What to do >>
Please copy exactly the lines from the top of the data through the line containing "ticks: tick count", and nothing else.

Segment Start: Exercise data

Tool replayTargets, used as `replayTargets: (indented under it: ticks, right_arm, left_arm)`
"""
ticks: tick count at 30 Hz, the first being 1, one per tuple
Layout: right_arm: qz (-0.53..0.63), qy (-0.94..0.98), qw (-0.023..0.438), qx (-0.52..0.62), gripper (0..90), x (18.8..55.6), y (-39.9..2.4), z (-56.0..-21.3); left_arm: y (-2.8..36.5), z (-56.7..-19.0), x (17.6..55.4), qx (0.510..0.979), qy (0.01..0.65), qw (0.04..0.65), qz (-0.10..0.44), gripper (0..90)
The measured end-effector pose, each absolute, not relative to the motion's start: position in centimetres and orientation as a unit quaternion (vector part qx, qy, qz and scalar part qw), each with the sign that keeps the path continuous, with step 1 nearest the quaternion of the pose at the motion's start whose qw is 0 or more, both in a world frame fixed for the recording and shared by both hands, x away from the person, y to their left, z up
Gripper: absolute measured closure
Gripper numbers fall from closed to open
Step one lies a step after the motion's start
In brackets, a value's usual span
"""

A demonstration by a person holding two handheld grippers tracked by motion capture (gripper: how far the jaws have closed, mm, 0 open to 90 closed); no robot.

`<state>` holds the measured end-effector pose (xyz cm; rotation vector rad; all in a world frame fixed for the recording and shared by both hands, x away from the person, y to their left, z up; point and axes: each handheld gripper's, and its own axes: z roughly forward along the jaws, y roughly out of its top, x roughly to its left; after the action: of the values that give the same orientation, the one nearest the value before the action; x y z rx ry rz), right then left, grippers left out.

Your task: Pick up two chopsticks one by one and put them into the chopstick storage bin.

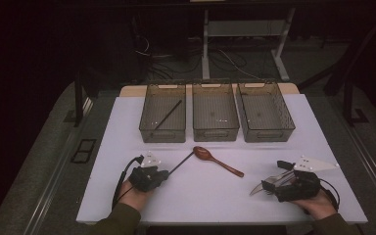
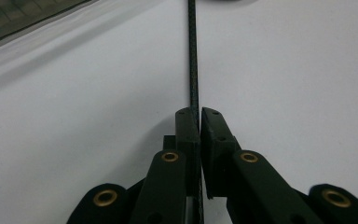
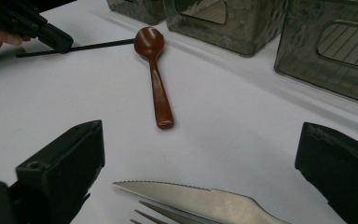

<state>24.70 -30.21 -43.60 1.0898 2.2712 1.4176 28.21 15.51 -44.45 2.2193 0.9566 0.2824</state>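
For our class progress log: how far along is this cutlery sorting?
Done: one chopstick lies in the left bin. In hand: the left gripper is shut on a second chopstick. Left: the spoon, knife and fork lie on the table; the right gripper is open.

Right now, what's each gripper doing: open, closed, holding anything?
Left gripper: closed on the black chopstick.
Right gripper: open, jaws wide apart, over the knife and fork; holding nothing.
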Motion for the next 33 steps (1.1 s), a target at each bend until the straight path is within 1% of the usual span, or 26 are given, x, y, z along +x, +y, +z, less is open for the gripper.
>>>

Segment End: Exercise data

Result of this exercise >>
Tool replayTargets, used as `replayTargets: (indented under it: ticks, right_arm, left_arm)`
"""
ticks: tick count at 30 Hz, the first being 1, one per tuple

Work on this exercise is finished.